- [EXERCISE REQUIREMENTS]: Print nothing except the lines of the listing below from the line with "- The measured" to the line with "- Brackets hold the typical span", each exactly as written, both ends included.

- [EXERCISE INPUT]:
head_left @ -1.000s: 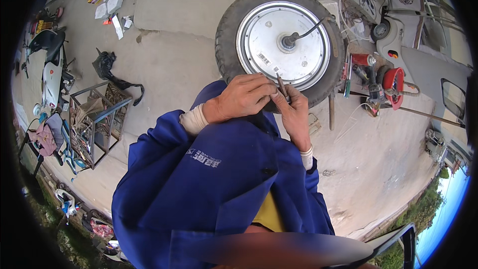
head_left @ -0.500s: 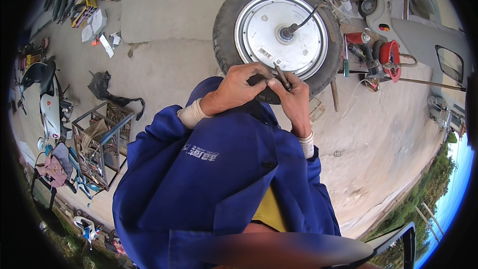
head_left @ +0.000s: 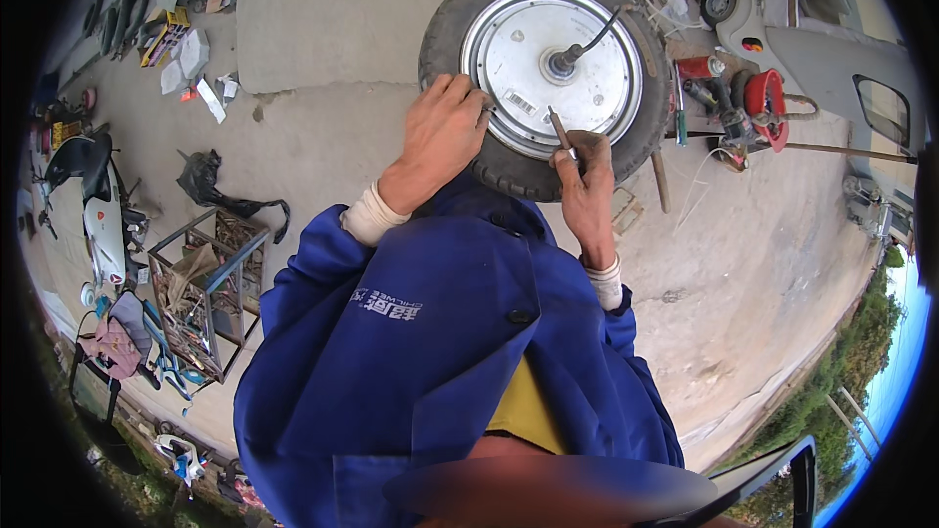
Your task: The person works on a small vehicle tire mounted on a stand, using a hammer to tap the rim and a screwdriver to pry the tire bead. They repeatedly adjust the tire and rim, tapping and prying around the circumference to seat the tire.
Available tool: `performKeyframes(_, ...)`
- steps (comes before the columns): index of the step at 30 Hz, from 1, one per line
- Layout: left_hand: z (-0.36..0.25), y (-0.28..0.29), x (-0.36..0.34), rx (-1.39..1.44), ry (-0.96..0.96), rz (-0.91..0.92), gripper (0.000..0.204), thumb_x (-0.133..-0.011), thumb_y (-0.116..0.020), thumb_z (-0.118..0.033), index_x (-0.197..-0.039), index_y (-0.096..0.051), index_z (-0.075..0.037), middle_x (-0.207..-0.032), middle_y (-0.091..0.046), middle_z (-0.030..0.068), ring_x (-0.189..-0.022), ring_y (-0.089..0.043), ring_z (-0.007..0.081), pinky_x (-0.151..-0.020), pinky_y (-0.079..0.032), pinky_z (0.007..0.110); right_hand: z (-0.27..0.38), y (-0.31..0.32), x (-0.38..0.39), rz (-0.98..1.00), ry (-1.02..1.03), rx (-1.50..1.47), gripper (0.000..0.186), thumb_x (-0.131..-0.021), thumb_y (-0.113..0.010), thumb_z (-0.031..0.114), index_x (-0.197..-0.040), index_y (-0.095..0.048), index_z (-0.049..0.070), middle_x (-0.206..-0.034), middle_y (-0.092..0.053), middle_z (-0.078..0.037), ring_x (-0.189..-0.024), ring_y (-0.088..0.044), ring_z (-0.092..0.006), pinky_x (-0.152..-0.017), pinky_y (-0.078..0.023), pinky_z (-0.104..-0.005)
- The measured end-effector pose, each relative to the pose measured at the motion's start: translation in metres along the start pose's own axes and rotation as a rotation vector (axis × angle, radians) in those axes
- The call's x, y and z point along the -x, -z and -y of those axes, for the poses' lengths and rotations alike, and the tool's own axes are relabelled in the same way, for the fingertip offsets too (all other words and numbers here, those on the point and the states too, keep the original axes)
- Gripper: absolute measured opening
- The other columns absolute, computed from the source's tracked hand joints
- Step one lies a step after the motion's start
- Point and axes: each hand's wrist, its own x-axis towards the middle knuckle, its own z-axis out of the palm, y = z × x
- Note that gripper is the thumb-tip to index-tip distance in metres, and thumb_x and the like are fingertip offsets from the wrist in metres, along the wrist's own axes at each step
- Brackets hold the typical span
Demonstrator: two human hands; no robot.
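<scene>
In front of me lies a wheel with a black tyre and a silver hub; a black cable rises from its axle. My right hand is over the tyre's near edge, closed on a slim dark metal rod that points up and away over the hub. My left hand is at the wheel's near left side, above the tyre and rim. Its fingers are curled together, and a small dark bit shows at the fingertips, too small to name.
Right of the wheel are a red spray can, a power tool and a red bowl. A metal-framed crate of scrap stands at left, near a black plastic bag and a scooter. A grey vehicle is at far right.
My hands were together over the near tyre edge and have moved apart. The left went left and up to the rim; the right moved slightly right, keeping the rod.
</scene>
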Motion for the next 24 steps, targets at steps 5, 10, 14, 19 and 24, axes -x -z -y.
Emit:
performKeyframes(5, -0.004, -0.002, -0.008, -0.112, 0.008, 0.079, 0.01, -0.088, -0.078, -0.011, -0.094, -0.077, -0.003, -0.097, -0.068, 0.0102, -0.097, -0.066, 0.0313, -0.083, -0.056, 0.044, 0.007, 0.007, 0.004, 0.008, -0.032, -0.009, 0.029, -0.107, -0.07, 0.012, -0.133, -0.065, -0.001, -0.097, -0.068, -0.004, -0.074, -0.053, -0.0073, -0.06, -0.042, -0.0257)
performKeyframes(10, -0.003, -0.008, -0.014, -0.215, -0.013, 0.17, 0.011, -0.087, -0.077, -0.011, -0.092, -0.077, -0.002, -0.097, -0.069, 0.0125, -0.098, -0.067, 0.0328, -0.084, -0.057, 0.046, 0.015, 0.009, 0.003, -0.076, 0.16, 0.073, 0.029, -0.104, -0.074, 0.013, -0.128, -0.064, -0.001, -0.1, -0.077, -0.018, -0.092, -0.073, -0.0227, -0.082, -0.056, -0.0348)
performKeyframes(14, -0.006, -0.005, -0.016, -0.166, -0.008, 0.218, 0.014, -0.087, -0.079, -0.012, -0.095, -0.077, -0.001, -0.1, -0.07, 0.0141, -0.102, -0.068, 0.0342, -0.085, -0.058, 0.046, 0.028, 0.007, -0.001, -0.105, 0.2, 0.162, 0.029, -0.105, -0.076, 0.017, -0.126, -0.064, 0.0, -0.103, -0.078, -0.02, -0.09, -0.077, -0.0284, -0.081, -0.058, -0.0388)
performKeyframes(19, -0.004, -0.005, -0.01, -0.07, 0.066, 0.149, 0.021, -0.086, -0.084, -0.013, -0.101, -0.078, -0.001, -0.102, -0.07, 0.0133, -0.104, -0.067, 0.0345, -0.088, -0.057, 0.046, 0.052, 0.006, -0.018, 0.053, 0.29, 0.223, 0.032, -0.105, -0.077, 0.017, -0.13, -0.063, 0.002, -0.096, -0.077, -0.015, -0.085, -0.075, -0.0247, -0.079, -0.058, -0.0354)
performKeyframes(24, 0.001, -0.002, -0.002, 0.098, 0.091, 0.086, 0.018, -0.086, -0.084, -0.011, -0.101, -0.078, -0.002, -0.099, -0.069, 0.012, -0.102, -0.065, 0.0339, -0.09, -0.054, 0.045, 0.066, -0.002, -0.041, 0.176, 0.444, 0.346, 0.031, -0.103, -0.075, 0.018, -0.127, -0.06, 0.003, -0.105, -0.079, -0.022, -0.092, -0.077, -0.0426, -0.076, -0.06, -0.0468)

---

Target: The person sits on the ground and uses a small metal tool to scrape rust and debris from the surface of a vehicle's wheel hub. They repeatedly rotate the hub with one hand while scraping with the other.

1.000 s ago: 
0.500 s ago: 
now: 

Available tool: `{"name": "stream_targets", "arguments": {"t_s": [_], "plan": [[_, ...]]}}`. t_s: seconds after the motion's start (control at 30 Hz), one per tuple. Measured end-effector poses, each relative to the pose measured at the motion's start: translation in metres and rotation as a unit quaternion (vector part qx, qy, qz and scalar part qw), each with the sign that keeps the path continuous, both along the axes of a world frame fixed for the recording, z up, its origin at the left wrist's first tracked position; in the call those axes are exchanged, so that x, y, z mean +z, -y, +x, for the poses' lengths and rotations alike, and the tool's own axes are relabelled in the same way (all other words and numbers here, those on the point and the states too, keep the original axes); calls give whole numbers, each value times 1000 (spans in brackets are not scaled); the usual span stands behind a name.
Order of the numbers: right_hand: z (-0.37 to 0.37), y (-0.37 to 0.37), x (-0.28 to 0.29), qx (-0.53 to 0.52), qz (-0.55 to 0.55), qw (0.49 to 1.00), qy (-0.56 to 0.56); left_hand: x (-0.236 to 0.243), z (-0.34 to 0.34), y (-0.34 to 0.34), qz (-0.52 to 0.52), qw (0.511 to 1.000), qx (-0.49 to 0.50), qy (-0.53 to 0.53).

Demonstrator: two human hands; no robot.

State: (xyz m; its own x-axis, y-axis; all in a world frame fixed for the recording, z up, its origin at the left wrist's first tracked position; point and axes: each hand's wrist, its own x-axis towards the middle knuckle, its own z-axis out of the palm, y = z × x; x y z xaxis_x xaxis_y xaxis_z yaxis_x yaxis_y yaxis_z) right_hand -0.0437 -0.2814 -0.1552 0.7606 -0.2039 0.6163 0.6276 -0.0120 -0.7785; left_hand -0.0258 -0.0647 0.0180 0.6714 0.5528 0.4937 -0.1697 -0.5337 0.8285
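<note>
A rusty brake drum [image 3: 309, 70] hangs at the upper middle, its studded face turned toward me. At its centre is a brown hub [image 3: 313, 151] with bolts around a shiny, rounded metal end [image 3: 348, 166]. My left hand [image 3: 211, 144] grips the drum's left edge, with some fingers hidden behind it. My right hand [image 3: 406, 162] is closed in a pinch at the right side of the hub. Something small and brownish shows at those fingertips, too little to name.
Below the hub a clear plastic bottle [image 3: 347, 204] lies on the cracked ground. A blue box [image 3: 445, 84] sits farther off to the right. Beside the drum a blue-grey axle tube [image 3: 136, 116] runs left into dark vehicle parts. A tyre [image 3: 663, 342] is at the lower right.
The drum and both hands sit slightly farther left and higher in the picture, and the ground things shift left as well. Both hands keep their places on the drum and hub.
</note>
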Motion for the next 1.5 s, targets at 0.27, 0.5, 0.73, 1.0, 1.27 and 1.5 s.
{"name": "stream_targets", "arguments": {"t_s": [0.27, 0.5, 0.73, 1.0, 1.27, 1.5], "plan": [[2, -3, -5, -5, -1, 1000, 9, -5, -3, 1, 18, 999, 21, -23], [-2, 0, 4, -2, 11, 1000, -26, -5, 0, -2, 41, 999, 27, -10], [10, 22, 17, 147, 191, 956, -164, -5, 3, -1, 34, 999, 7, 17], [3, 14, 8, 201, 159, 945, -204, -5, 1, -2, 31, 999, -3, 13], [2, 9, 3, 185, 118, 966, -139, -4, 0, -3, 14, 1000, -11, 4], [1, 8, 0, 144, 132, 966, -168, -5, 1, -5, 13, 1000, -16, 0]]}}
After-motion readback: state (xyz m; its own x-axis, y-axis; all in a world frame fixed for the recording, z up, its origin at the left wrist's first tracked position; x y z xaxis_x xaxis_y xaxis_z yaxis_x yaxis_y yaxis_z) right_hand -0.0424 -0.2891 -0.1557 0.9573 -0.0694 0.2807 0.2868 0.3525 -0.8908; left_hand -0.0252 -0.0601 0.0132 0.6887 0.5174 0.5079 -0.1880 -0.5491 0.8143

- [FINAL ANSWER]:
- The measured end-effector pose, each relative to the pose measured at the motion's start: translation in metres along the start pose's own axes and rotation as a rotation vector (axis × angle, radians) in those axes
- The call's x, y and z point along the -x, -z and -y of those axes, for the poses' lengths and rotations alike, and the tool's own axes are relabelled in the same way, for the fingertip offsets too (all other words and numbers here, those on the point and the states too, keep the original axes)
- Gripper: absolute measured opening
- The other columns absolute, computed from the source's tracked hand joints
- Step one lies a step after the motion's start
- Point and axes: each hand's wrist, its own x-axis towards the middle knuckle, its own z-axis out of the palm, y = z × x
- Note that gripper is the thumb-tip to index-tip distance in metres, and thumb_x and the like are fingertip offsets from the wrist in metres, along the wrist's own axes at each step
- Brackets hold the typical span

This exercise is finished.